Worauf bei Arbeitsverträgen und Zahlung des Kaufpreises zu achten ist

Durch die neue Regelung werden Arbeitsverträge, welche eine Laufzeit von weniger als drei Jahren haben, künftig nicht mehr durch den Zulassungsausschuss genehmigt werden. Für den Praxiserwerber, der den Weg über das Verzichtsmodell gehen muss, wird es wichtig sein, dass der Arbeitsvertrag eine ordentliche, fristgerechte Kündigung des Angestelltenverhältnisses innerhalb der ersten drei Jahre ausschließt. Denn nur so hat der Praxiserwerber die Sicherheit, dass der angestellte Arzt nicht ohne besondere Umstände vor Ablauf der drei Jahre kündigt und somit den Praxisverkauf gefährdet.

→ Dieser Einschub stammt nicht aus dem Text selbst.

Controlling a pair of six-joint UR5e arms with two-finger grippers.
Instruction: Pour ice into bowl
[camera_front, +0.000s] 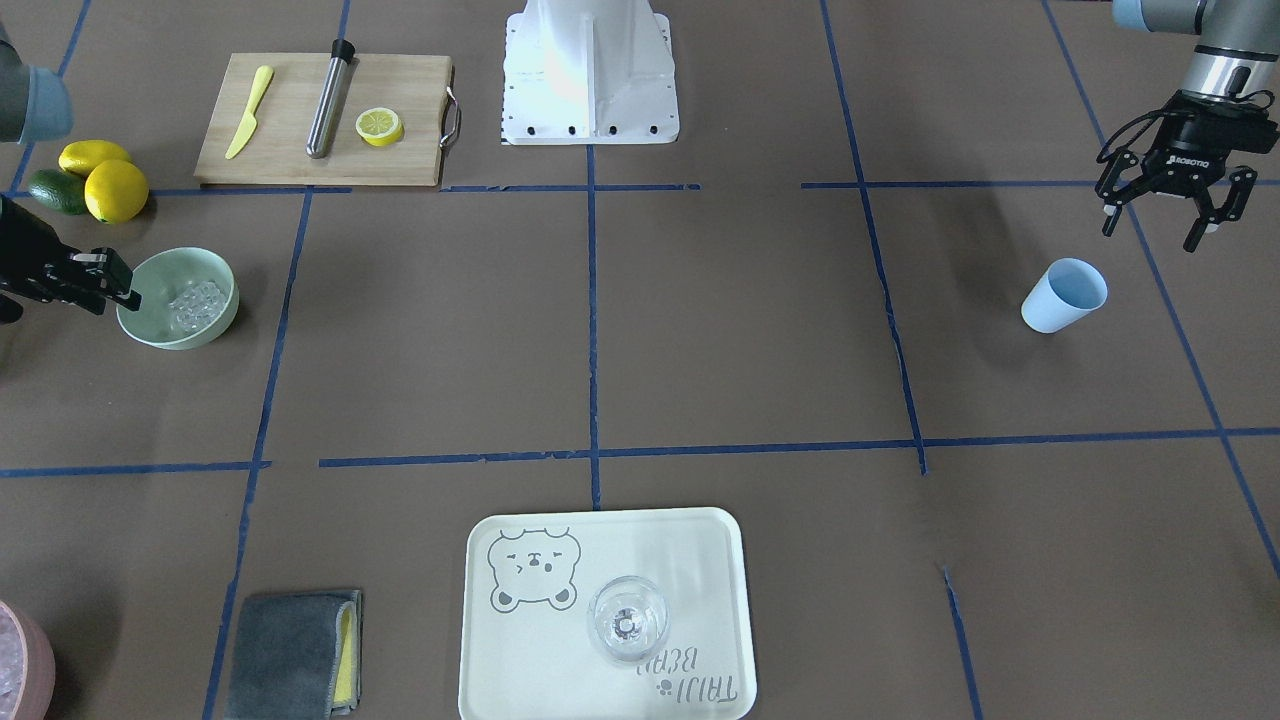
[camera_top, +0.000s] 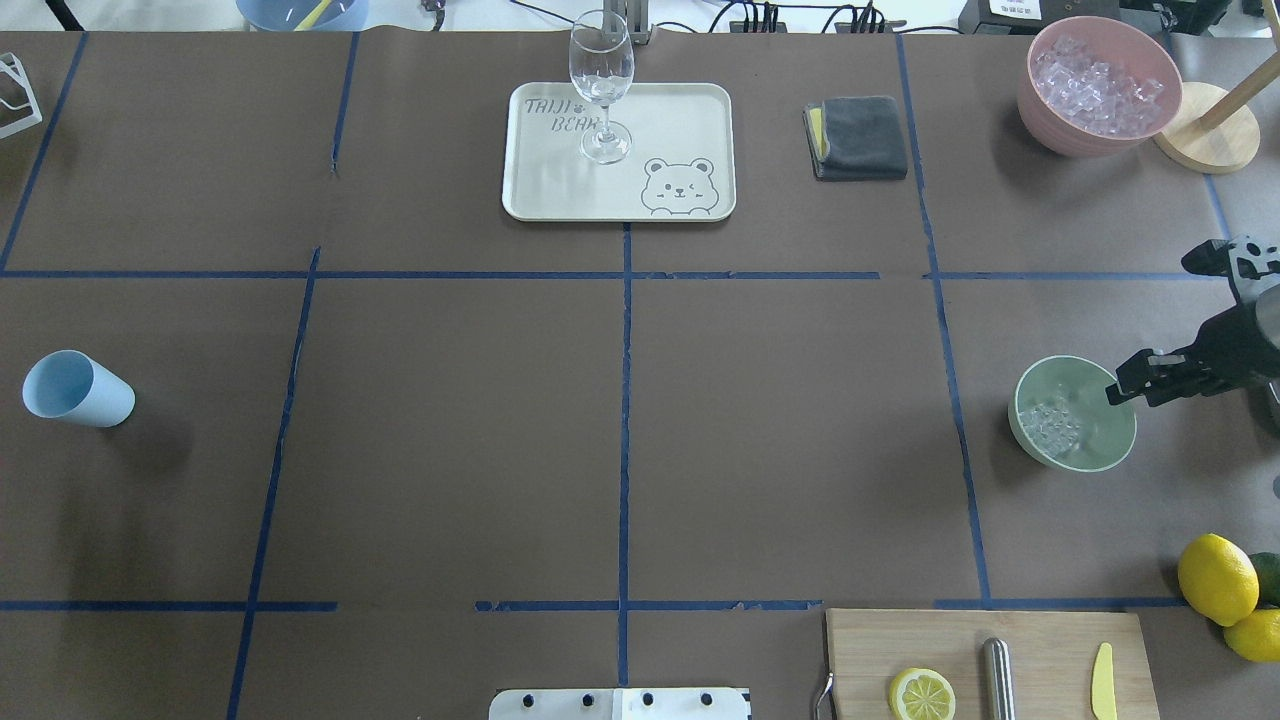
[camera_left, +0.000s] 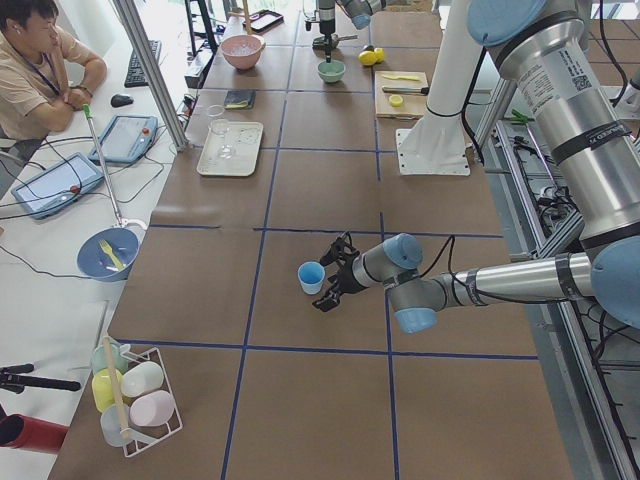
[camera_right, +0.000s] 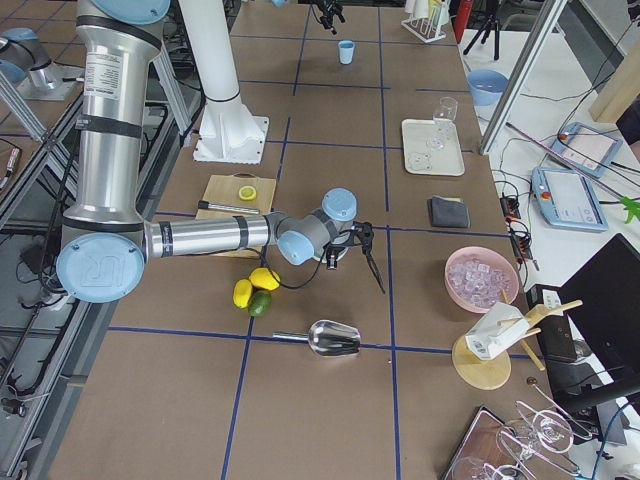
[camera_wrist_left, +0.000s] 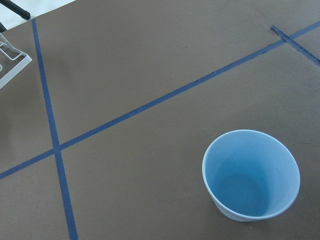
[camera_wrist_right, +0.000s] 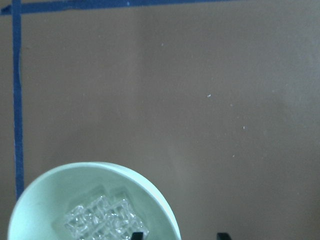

Eine weitere Schwierigkeit ergibt sich hinsichtlich des Zeitpunkts der Entrichtung des Kaufpreises. Denn zum Zeitpunkt der Genehmigung der Anstellung, also nun aktuell drei Jahre vor Zulassungsübertragung, wird nicht feststehen, ob die Arztstelle nach dem Ausscheiden des Praxisabgebers aus dem Angestelltenverhältnis auch tatsächlich nachbesetzt werden kann. Der Praxisabgeber wird nur schwerlich damit einverstanden sein, dass Risiko der Nachbesetzung mitzutragen und erst nach drei Jahren seinen Kaufpreis zu bekommen. Wahrscheinlicher ist es daher, dass der Abgeber bei Genehmigung der Anstellung die Kaufpreiszahlung einfordert.

Für Ärzte und MVZ gelten also nun beim "Zulassungsverzichtsmodell" neue Regeln, welche einen erhöhten Beratungsbedarf offenbaren. Es bedarf künftig einer sorgfältigen Abwägung und kompetenten Beratung bei solchen Vorhaben in Abhängigkeit der zu erwartenden Spruchpraxis der Zulassungsausschüsse.